Greece: Mytilineos Group’s future gas-fired projects, SEE Energy News
After wide spread announcement of closures of coal-fired facilities in the region, Greek Mytilineos Group is considering the development of natural gas-fired power plants in Bulgaria and North Macedonia. EU members Bulgaria and Romania, as well as non-EU members in the Balkan region, such as Albania, North Macedonia and Serbia, have announced closures of old coal-fired power plants. This creates investment opportunities as older units being withdrawn will, over the next few years, need to be replaced by new facilities, including natural gas-fired power plants.
Last month, Mytilineos said that it is examining the possibility of building a new plant in Bulgaria, similar to its gas-fired unit in Agios Nikolaus, currently under development. Bulgaria, like Greece, is withdrawing its coal-fired power plants and aims to have completed the country’s decarbonization effort by 2030. The country will need to replace lost capacity through the introduction of natural gas-fired and RES facilities.
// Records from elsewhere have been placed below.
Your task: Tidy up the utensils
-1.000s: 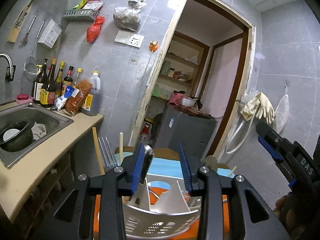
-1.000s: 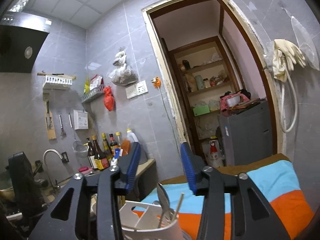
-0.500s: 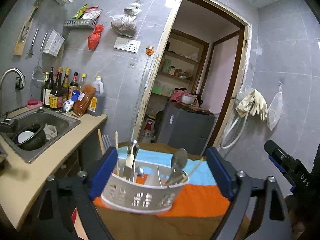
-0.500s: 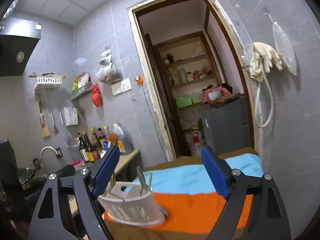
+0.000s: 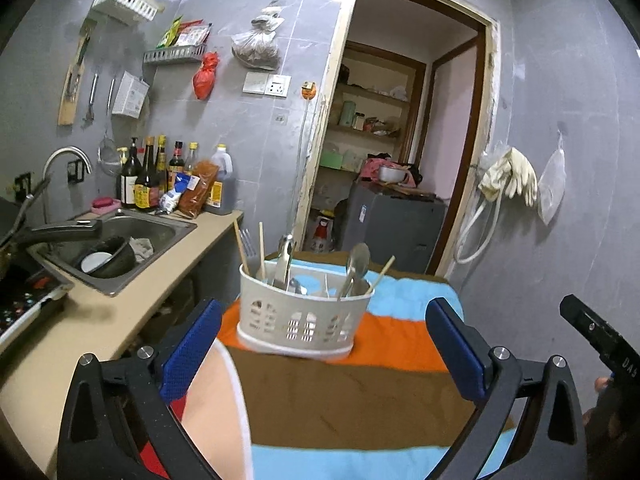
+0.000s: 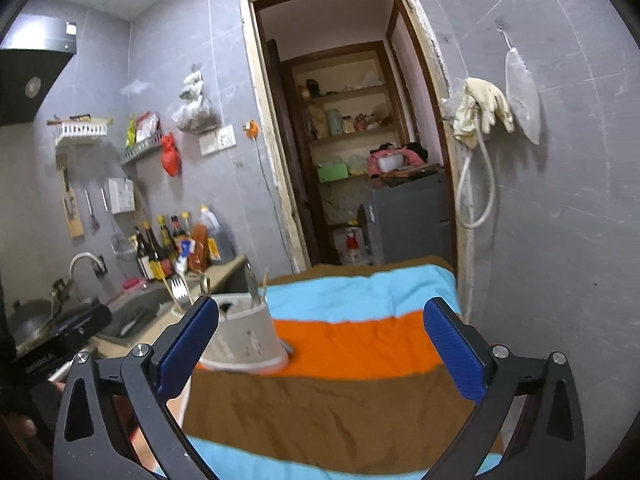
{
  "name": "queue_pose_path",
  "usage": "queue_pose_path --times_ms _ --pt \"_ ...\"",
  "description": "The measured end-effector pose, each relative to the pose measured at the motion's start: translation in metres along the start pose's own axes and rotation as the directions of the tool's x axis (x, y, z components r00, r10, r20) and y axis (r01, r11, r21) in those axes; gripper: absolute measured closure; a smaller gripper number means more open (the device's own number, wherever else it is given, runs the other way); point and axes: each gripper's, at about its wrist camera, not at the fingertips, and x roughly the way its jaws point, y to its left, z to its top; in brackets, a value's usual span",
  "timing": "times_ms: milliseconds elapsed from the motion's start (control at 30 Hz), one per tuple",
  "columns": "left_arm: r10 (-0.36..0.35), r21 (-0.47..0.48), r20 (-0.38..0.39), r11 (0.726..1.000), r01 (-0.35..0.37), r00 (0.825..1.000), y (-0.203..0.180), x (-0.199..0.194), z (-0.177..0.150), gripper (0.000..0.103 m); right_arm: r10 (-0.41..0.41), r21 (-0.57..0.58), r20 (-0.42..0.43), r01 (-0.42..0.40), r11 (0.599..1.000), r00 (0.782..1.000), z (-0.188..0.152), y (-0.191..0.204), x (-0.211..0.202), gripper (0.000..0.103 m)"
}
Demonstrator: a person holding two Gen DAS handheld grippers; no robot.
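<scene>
Item: white slotted utensil caddy (image 5: pixel 298 316), standing upright on the orange band of the striped cloth (image 5: pixel 360 392) over the surface.
Contents: spoons (image 5: pixel 356 268), chopsticks (image 5: pixel 261 250) and a fork, handles or heads up; sorted by compartment, cannot tell.
Left claw (image 5: pixel 326 350): jaws have just been opening, now spread wide; nothing between the pads, caddy well ahead of them.
Right claw (image 6: pixel 320 350): jaws likewise just opened to full spread, empty; caddy sits by its left finger, not touching.
Change: a second ago both claws were close over the caddy; now both are drawn back from it.
Reading: utensils appear deposited; task looks near complete or complete.
Neighbours: sink (image 5: pixel 120 248) and bottles on the counter to the left.
</scene>
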Motion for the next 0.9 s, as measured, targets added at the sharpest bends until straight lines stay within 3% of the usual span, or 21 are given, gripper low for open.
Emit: queue_pose_path --times_ms 233,433,900 --pt "0.019 0.024 -0.015 1.000 -0.019 1.000 -0.005 -0.021 -0.024 0.003 -0.036 -0.043 -0.052 0.034 0.999 0.998 -0.020 0.001 -0.028 0.000" --pt "0.009 0.040 -0.006 0.999 -0.008 1.000 -0.007 -0.037 -0.033 0.003 -0.058 -0.048 -0.045 0.056 0.997 0.997 -0.025 0.004 -0.049 0.000" --pt "0.019 0.036 -0.004 0.999 -0.019 1.000 -0.008 -0.037 -0.031 0.003 -0.075 -0.030 -0.092 0.073 0.997 0.993 -0.031 -0.005 -0.041 0.000"
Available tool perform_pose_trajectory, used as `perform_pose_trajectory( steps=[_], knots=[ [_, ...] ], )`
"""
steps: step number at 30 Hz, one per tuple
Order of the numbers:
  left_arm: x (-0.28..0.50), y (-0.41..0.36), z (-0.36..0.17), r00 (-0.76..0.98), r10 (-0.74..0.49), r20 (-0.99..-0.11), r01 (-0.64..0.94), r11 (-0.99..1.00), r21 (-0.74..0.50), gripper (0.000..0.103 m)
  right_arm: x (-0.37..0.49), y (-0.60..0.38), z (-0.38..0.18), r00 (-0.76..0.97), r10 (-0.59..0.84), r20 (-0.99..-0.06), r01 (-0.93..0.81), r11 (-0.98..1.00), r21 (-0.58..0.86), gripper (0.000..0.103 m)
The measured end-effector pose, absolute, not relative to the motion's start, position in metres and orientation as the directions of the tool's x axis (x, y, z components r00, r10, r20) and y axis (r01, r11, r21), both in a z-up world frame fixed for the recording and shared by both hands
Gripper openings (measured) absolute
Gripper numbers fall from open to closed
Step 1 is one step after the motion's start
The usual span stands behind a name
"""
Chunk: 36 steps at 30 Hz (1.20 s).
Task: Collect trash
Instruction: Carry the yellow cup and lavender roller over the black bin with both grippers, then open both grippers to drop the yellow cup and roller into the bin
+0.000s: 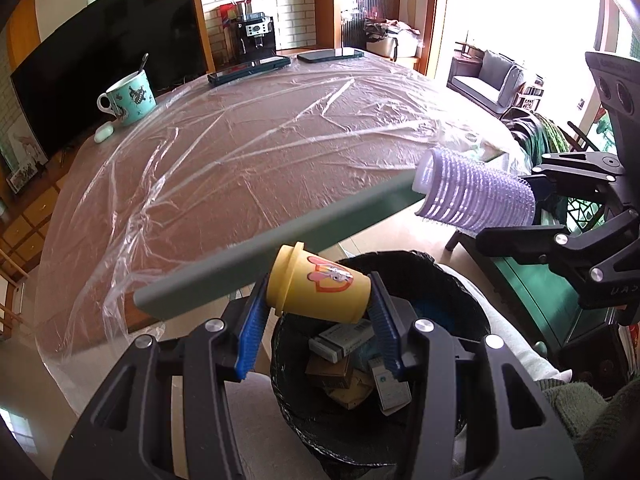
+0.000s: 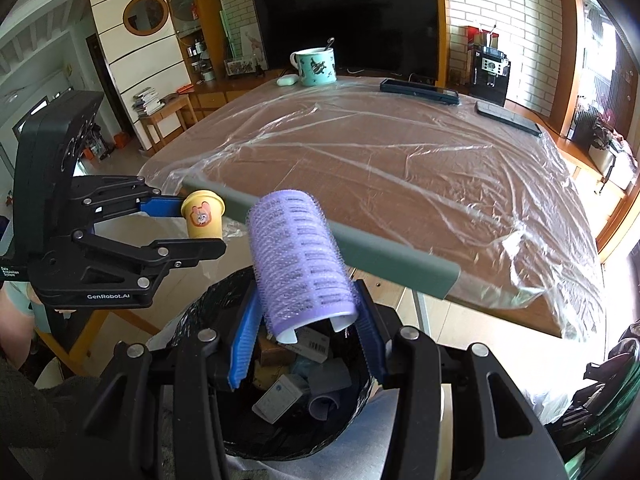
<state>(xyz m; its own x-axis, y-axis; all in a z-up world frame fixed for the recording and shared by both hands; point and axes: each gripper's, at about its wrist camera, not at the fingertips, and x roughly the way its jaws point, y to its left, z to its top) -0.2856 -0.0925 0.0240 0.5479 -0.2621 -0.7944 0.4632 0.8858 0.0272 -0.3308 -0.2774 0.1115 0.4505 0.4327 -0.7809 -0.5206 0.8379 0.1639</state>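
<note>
A brown table lies under crinkled clear plastic sheeting, with a grey-green strip along its near edge. At its far side stand a teal mug holding a spoon, a small white case just beside it, and two dark phones. Behind are a black television and a coffee machine.

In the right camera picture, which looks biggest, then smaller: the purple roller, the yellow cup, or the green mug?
1. Purple hair roller, though it is nearest the camera.
2. Teal mug and yellow cup look about alike, so no ranking between them.
</note>
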Motion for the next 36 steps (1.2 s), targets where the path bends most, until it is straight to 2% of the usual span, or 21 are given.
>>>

Extremely higher carbon emission right costs have made the withdrawal of coal-fired power stations a priority for Bulgaria and the wider region, one of Europe’s most lignite-dependent areas. Greece, Bulgaria and Romania, combined, represent nearly ten 10 % of the EU’s total lignite electricity generation capacity.
During his last week’s visit to Greece, Prime Minister of North Macedonia Zoran Zaev said that the Government is discussing the possibility of building a new gas-fired power plant in the country, in cooperation with Mytilineos.
On the other hand, Romania turns to renewable energy and estimates new 5.2 GW in wind and 5 GW in solar energy by 2030. Serbia also aims to replace 4.4 GW of its coal-fired capacities with renewable energy by 2050.